Chris Overton gets to finish his career on the field.
The National Association of Intercollegiate Athletics overturned a one-game suspension for St. Ambrose's single-season sack leader after Overton was ejected in the second quarter of last week's win over Trinity International.
The ruling came Tuesday afternoon after the Fighting Bees' staff submitted a video to the league with an appeal on Sunday. Overton will play Saturday when the Bees travel to face Olivet Nazarene.
"You consider the circumstances of him being a senior and his last game, it makes it all the more important they get this call and this ejection right," St. Ambrose head coach Mike Magistrelli said. "You don't want to see any player not have the opportunity to finish their career on the field.
"Certainly Chris was excited to get the word, as were we as a coaching staff because you knew it was the right thing, and you wanted to see the right thing done, and it was."
Overton, a senior from Springfield, Illinois, leads the nation with 14.5 sacks this season, despite missing most of last week after being ejected for punching in the second quarter.

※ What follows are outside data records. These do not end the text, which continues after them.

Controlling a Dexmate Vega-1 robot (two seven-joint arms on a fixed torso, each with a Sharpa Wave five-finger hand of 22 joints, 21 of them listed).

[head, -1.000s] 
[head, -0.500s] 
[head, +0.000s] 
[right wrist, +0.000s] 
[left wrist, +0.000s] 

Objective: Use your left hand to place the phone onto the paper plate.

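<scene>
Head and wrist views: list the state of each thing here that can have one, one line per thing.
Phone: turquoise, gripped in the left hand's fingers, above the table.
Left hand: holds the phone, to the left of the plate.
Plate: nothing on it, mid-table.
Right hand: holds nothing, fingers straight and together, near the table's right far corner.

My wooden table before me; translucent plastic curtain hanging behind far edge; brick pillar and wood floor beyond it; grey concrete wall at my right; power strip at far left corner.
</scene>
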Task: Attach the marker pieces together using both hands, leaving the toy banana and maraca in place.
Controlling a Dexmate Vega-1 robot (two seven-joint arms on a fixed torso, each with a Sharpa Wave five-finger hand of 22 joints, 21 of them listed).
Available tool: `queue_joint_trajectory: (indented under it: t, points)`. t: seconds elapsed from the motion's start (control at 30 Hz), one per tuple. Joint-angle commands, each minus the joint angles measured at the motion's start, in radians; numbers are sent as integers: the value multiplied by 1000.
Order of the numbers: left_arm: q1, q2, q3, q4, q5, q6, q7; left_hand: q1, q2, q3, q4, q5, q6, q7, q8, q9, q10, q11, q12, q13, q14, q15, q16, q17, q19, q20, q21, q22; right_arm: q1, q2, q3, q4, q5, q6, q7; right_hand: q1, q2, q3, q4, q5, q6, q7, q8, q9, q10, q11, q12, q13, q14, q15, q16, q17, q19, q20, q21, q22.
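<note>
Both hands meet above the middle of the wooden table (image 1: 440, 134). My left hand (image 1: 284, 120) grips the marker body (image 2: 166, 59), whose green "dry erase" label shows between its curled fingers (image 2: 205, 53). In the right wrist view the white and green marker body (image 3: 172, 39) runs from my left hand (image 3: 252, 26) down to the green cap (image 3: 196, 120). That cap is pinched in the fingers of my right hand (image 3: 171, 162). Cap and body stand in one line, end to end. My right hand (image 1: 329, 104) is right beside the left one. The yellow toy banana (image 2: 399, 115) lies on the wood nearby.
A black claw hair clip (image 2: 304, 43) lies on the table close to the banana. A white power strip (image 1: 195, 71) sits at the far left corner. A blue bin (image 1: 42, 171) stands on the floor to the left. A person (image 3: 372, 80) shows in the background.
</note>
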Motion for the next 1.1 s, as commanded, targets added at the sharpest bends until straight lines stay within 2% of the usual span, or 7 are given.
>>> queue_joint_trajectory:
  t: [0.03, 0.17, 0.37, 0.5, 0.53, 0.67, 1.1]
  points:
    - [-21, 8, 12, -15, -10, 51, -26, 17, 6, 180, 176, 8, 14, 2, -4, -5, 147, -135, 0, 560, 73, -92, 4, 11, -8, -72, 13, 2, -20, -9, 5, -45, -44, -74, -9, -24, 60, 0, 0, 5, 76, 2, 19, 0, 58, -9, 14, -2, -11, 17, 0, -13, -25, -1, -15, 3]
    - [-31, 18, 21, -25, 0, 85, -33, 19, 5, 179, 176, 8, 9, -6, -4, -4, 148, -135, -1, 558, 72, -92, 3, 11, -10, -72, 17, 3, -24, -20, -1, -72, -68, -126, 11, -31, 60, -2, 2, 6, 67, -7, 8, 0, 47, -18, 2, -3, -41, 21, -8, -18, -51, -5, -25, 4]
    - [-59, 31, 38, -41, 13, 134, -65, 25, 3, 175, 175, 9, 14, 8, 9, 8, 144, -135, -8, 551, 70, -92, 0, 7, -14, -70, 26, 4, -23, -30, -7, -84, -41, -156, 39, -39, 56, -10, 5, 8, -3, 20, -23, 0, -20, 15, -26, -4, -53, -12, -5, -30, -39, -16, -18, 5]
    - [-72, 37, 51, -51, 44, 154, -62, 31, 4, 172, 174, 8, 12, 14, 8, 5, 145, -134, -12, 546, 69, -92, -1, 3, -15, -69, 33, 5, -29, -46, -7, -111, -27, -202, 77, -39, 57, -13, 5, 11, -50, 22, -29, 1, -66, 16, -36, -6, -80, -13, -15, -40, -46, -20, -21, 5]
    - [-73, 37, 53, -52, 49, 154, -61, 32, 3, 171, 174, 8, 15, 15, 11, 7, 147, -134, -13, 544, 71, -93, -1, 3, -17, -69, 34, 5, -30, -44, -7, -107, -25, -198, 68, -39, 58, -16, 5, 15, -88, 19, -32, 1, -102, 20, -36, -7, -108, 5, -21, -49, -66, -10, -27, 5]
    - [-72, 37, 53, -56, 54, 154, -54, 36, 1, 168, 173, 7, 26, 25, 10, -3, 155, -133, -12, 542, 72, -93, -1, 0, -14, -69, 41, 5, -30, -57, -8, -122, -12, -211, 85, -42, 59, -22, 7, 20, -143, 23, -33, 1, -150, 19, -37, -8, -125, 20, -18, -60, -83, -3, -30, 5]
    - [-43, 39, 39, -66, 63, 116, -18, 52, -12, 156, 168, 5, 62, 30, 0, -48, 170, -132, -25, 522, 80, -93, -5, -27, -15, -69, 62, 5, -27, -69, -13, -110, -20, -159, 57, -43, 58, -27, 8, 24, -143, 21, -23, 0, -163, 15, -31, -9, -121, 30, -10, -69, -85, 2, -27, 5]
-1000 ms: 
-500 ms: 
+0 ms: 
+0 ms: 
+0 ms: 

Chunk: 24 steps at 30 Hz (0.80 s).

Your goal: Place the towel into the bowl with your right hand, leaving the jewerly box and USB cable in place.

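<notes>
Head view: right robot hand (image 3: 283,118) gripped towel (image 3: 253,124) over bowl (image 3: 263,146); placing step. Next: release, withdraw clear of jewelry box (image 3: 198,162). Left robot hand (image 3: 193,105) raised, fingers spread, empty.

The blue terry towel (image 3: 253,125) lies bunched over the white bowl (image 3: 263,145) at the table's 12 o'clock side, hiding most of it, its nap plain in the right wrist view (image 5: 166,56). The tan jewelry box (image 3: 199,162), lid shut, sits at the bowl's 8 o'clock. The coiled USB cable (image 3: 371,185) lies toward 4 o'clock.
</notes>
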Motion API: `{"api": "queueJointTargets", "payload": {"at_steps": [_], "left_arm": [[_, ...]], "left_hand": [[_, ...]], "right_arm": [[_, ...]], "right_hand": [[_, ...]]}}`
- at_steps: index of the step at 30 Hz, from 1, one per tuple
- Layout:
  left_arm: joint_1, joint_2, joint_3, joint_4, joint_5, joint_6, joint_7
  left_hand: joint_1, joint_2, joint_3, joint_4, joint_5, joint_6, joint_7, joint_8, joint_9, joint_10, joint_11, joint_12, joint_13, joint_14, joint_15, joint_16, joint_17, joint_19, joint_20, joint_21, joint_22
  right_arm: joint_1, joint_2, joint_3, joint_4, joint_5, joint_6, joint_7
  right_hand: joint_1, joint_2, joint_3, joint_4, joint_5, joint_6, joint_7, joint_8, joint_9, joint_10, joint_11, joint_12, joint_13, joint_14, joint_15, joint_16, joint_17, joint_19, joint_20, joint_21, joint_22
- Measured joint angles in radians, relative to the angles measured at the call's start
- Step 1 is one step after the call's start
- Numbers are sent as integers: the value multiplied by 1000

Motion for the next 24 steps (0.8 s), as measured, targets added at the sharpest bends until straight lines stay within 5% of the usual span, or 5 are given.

The ejection is an automatic one-game suspension. Overton said he was punching at the ball trying to force a fumble, which the video corroborated.
"There was a standing, more or less a scrum. The ball carrier was trying to fight for more yards and he was kind of punching, uppercutting at the football," Magistrelli said. "The nice thing was the sideline view is basically right behind where the official threw the flag so you're kind of getting the view of what the official saw.
"In live action, it's difficult to see exactly what happened. You're just seeing him punching to try and get the ball out."
The NAIA does not have instant replay, so there was no chance for the play to be reviewed at the time to reverse the ejection.
"It certainly puts officials in a tough spot because they're trying to make a call at live action and live speed," Magistrelli said. "It's certainly difficult, you lose the advantage of being able to, at the time, look at a replay like you can in Division I and in the NFL. For an official to make a call, you have to be 100 percent sure that the call you're making is in fact what happened.
"I'm just relieved, as Chris is, that it was on video, that you can officially see what happened."